Seit einigen Jahren wird es für die Hennefer Stadtbetriebe zunehmend schwieriger, im Fachbereich Stadtentwicklung, Liegenschaften, Wirtschaftsförderung und Fremdenverkehr kostendeckend zu arbeiten. „Ich bin mal wieder der Überbringer der schlechten Nachrichten“, sagte Klaus Barth, Vorstand der Stadtbetriebe mit Blick auf das erneute Defizit von knapp 1,1 Millionen Euro. Der Wirtschaftsausschuss beschloss am Dienstagabend dennoch mehrheitlich bei drei Enthaltungen der Grünen und einer Gegenstimme von „Die Fraktion“ den von den Stadtbetrieben vorgelegten Wirtschaftsplan für 2022. Laut Barth wird der Verlust aus dem Gesamtabschluss der Stadtbetriebe mit all ihren Sparten gedeckt.

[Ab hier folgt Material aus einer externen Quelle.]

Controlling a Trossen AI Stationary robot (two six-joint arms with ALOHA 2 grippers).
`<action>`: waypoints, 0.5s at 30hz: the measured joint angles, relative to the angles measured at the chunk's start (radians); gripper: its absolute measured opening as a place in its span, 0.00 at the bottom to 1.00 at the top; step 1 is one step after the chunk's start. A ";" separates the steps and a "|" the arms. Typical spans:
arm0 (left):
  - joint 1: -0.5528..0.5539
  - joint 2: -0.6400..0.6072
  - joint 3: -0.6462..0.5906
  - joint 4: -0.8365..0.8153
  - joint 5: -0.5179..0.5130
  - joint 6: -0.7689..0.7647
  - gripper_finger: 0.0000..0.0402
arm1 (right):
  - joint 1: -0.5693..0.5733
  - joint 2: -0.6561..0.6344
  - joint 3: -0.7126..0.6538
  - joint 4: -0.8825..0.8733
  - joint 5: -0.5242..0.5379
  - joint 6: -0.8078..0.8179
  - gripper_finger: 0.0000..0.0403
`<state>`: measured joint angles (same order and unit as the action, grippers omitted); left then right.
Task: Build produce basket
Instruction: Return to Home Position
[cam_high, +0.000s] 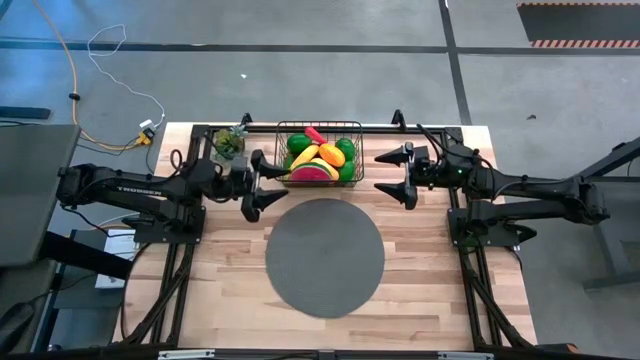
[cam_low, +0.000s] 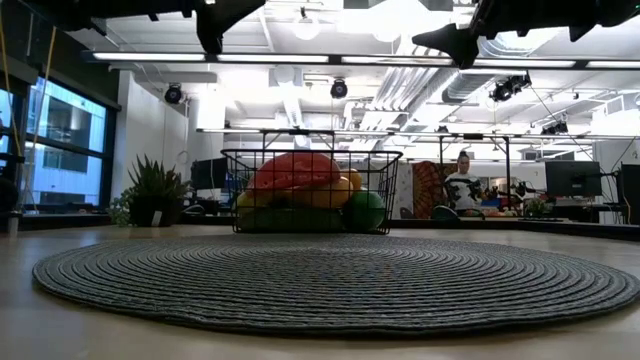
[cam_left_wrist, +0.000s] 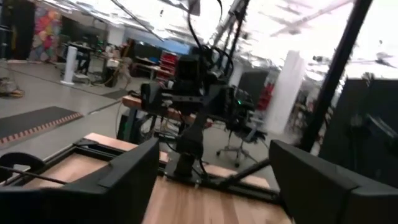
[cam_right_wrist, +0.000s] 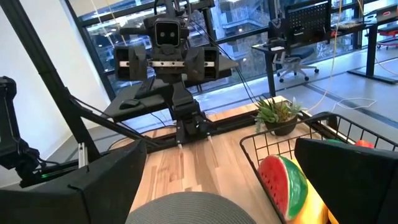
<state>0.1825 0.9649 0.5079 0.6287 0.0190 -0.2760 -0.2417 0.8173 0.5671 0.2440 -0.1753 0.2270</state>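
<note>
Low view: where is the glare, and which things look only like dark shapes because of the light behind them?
Low view: the ceiling light strips glare white across the top; the left gripper and right gripper are black silhouettes against that light, and the wire basket is backlit. Left wrist view: bright light washes out the upper right. High view: even light, no glare.
</note>
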 joint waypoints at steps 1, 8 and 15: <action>0.000 0.000 0.000 -0.006 0.011 0.012 0.70 | 0.000 0.000 0.000 0.000 0.000 0.000 0.98; 0.000 0.000 0.000 -0.057 0.061 0.087 0.22 | 0.000 0.000 0.000 0.000 0.001 0.000 0.98; 0.000 0.000 0.000 -0.065 0.001 0.097 0.02 | 0.000 0.000 0.000 0.000 0.002 0.000 0.98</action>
<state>0.1829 0.9646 0.5079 0.5632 0.0197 -0.1791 -0.2417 0.8173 0.5671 0.2440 -0.1738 0.2268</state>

Der Wirtschaftsplan besteht aus einem Erfolgsplan mit der Gewinn- und Verlustrechnung für 2022 sowie dem Vermögensplan für die Jahre 2022 bis 2025. Bereits 2019 und 2020 hatte dieser Wirtschaftsplan mit jeweils rund einer Million Euro Verlust abgeschlossen. Das erneute Defizit für 2022 sei laut Barth in erster Linie durch interne Leistungsverrechnungen, Aufwendungen für Personal sowie Kosten für Veranstaltungen begründet, die wegen der nur geringen Umsatzerlöse nicht abgedeckt werden können.

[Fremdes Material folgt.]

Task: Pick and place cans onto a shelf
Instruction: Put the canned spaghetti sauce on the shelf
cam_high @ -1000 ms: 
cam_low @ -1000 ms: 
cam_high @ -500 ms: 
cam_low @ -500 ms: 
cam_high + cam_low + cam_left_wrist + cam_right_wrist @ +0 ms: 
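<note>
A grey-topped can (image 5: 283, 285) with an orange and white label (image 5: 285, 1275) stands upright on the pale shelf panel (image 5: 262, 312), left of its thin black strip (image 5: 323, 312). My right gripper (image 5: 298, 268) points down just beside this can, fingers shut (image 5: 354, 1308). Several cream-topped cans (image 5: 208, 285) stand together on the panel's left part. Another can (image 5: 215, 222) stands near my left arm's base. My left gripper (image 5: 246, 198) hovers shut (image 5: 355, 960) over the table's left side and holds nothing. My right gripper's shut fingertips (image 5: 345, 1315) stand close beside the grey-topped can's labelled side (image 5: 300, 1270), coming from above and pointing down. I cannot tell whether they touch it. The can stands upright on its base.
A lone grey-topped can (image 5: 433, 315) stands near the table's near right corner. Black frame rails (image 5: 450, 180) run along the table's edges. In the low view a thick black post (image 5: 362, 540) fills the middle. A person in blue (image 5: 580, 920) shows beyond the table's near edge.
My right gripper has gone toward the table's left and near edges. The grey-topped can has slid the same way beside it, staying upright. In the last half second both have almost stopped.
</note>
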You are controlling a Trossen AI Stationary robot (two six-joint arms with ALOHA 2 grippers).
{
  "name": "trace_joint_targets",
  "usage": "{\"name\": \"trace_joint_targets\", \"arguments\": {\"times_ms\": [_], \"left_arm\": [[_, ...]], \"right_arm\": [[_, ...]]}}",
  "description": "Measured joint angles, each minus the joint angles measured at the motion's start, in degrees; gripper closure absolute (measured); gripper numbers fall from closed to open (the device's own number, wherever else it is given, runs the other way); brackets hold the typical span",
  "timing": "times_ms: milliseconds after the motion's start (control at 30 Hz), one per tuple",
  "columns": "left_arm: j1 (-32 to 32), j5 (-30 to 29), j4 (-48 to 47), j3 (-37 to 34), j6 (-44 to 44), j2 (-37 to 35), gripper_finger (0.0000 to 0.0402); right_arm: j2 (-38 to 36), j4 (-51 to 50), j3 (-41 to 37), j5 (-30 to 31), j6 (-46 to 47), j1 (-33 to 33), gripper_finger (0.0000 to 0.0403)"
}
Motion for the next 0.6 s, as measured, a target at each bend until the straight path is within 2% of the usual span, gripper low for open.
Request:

Stadtbetriebe rechnen mit weiteren Verlusten

Aufgrund der Verzögerungen beim Ausbau des Knotenpunkts am Ausbauende der A560 ruht das Verfahren zur Erschließung des seit Jahren geplanten Gewerbegebiets „Kleinfeldchen“. Derzeit wird der Ausbau des Knotenpunkts, der zum Teil aus Bundes- und Landesmitteln finanziert wird, geplant. Die Projektsteuerung und Organisation haben die Hennefer Stadtbetriebe übernommen. Mit Erlösen aus den Grundstücksverkäufen des geplanten Gewerbegebiets „Kleinfeldchen“ sei laut Barth nicht vor 2024 zu rechnen.

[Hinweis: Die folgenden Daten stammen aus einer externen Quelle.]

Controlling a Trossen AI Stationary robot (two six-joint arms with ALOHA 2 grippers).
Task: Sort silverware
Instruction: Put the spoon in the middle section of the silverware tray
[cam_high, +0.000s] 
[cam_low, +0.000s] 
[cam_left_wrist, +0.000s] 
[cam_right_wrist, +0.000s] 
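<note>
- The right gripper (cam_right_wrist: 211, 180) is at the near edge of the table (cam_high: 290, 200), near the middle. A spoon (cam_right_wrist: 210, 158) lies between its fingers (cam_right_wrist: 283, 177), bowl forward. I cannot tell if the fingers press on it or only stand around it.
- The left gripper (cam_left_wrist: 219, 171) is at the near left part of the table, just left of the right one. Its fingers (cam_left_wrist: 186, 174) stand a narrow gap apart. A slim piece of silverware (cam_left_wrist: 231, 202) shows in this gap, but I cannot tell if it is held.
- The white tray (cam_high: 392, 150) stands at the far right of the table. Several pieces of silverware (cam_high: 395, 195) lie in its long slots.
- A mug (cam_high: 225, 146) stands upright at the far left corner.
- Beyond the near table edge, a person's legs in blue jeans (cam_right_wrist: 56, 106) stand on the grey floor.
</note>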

Weitere Deckungsmöglichkeiten sind aufgrund fehlender städtischer, vermarktungsfähiger Grundstücke laut Barth nicht möglich. „Ein jährlicher Verlust von etwa einer Million Euro muss daher, wie ich bereits vor zwei Jahren prognostiziert hatte, auch in den kommenden Jahren einkalkuliert werden. Es ist allerdings zu berücksichtigen, dass zwar kein unmittelbarer monetärer Rückfluss in den Fachbereich erfolgt, die Aktivitäten der Stadtentwicklung und Wirtschaftsförderung sowie des Touristikbereiches für die Entwicklung der Stadt aber notwendig sind und positive Auswirkungen für die Zukunft und Wirtschaftskraft Hennefs bedeuten“, sagte Barth.